Die Schwäbische Alb
Balingen
Einen Ort Balingen gab
es schon im 8. Jahrhundert. Der lag am Ostufer der Eyach - dort, wo heute noch
die Friedhofskapelle steht. Die diente einst als Notunterkunft bei Gefahr.
1255 legten die Zollerngrafen am anderen Ufer ein stark befestigtes Städtchen
an. Das Balinger Zollernschloß - als Sitz der Obervögte - entstand
jedoch erst 1430. Nun beherbergt es das Heimatmuseum, in dem Sie allerlei über
Entstehung und Aufbau der Schwäbischen Alb erfahren. Interessant ist die
Sammlung von Waagen und Gewichten.

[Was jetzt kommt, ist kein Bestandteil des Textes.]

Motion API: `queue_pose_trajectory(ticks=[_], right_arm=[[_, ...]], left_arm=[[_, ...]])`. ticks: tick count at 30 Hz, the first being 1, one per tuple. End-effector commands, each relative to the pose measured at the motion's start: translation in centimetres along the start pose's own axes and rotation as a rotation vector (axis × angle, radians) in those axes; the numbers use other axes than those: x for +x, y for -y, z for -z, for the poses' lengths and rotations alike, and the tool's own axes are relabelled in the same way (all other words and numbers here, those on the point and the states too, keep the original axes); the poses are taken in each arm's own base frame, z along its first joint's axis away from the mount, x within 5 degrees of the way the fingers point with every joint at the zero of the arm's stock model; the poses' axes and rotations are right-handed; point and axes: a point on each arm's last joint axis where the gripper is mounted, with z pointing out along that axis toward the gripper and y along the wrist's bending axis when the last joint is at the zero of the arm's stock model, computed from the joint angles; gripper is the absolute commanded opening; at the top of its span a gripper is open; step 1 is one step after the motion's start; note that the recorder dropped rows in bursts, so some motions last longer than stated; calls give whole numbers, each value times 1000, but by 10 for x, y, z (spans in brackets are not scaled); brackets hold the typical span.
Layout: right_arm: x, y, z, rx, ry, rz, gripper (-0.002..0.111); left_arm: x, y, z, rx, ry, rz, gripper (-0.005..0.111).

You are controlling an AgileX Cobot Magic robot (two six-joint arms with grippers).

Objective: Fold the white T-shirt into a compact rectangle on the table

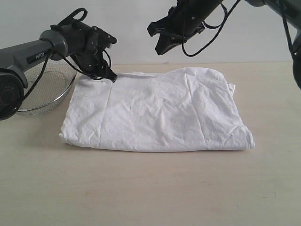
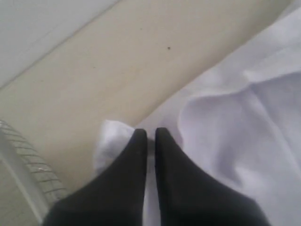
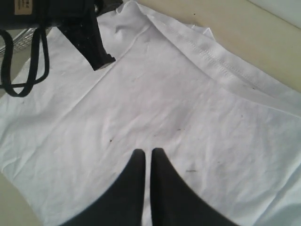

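The closed left tool (image 1: pixel 113 77) touches the far left corner of the white T-shirt (image 1: pixel 155 113), lying wide on the tabletop (image 1: pixel 141 188), while the closed right tool (image 3: pixel 143 151) hangs above.

My right gripper (image 3: pixel 148 153) hangs over the white T-shirt (image 3: pixel 164 108), its two black fingers drawn together with only a slit between them and nothing pinched. The cloth beneath is flat, creased and lightly speckled, with a stitched hem (image 3: pixel 211 56) running along a folded layer. The left gripper (image 3: pixel 96 49) points down at the shirt near its edge, a black cable loop (image 3: pixel 28 70) dangling beside it. Bare table (image 3: pixel 235 23) shows beyond.
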Motion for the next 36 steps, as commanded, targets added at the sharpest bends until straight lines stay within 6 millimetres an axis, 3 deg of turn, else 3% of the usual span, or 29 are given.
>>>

Da sehen Sie Ausgefallenes wie eine Schnellwaage
aus der Zeit des römischen Kaisers Trajan (die bei Balingen ausgegraben
wurde) und ein riesiges Gerät, mit dem das Gewicht des Erdballs bestimmt
werden sollte.
Die Stadtkirche "Zu
unserer Lieben Frau" entstand im 15. Jahrhundert. Besonders auffällig
ist ihr mächtiger achteckiger Turm, dessen unterer Teil den Chor bildet.
Südlich des Städtchens
ragen die Balinger Berge auf. Sie gehören zu den höchsten der ganzen
Alb. Die Massive wechseln ab mit tief eingeschnittenen Tälern, Hochweiden,
Wäldern und Wacholderheiden. Es ist ein wunderschönes Wandergebiet.
Wenn Ihnen diese Berge
noch nicht alpin genug sind, fahren Sie nordöstlich nach Engstlatt. Dort
gibt es im "Alpen- und Rosengarten" das Gebirge fast komplett - allerdings
etwas verkleinert. Ein Bergsteiger hat die schönsten Gipfel nachgebildet:
Nebelhorn und Zugspitze, Eiger, Mönch und Jungfrau, Drei Zinnen und Matterhorn.
Dazwischen sehen Sie hübsch angelegte Teiche mit Seerosen.